ASSIGNMENT ▸
Within the listing below, tally the lines where the word "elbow" appears, and answer with nothing but the tally.
BEGIN STORED DATA
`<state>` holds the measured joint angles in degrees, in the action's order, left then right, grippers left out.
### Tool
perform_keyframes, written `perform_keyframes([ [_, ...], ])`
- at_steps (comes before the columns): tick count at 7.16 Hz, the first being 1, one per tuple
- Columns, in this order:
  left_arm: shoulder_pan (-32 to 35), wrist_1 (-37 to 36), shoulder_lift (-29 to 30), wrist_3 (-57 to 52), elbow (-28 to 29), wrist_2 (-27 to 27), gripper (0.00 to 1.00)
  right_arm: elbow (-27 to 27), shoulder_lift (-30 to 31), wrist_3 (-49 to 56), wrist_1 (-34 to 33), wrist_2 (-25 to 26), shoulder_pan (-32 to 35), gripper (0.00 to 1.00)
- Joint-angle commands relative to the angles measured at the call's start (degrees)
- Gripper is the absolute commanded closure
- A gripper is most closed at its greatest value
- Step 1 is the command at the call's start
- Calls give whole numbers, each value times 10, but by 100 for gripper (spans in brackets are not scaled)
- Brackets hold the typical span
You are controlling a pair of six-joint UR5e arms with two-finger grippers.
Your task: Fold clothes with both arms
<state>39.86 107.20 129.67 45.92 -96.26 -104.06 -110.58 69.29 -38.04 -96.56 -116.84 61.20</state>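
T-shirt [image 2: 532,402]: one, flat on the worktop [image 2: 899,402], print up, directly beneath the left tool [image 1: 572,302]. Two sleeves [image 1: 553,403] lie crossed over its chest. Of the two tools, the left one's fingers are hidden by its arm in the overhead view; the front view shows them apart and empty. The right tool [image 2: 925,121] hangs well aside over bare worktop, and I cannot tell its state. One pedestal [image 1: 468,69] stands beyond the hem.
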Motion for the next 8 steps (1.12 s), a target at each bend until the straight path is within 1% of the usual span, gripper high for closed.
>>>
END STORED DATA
YOUR SOLUTION ▸
2